Task brief:
From the material below, return exactly the lines starting at the one that holds "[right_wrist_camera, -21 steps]" and ending at the one that holds "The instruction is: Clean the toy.". Pictures stay out of the answer.

The data:
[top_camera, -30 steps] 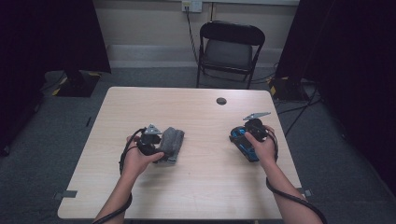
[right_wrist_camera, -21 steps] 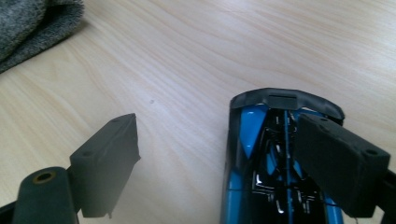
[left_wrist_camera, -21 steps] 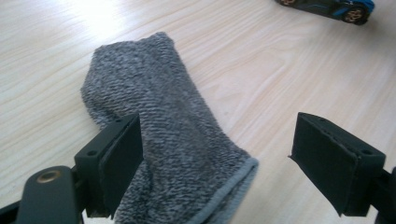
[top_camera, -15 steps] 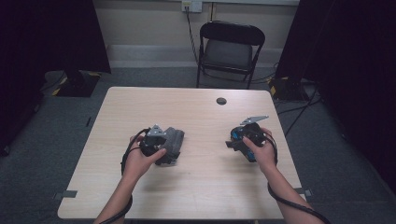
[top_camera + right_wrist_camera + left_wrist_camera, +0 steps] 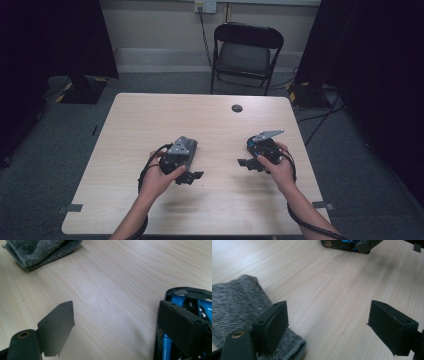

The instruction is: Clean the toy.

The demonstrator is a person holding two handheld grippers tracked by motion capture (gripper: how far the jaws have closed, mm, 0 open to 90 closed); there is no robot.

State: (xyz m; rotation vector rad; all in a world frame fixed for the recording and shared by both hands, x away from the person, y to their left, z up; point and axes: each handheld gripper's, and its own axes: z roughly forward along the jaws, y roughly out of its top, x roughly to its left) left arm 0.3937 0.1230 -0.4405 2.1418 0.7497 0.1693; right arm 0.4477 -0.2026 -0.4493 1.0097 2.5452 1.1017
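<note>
A grey knitted cloth [image 5: 190, 143] lies folded on the wooden table [image 5: 150, 125], left of centre. My left gripper [image 5: 190, 177] hovers over the cloth's near end and is open. In the left gripper view the cloth [image 5: 234, 302] lies under the left jaw, and bare wood shows between the jaws of the left gripper [image 5: 329, 315]. My right gripper [image 5: 247, 164] is open at the table's right. In the right gripper view a blue and black object [image 5: 185, 300] lies behind the right jaw of the right gripper [image 5: 118, 315], and the cloth [image 5: 37, 250] lies far off.
A small black round disc [image 5: 237, 108] sits near the table's far edge. A black folding chair [image 5: 247, 50] stands behind the table, with cables on the floor to its right. Bare wood lies between the two grippers.
My left gripper has moved right, over the cloth, and its jaws have turned toward the right gripper. My right gripper has shifted slightly left and nearer.
</note>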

Response for this exercise:
[right_wrist_camera, -21 steps] 
[left_wrist_camera, -21 steps] 
[top_camera, -15 steps] 
[top_camera + right_wrist_camera + left_wrist_camera, +0 steps] 

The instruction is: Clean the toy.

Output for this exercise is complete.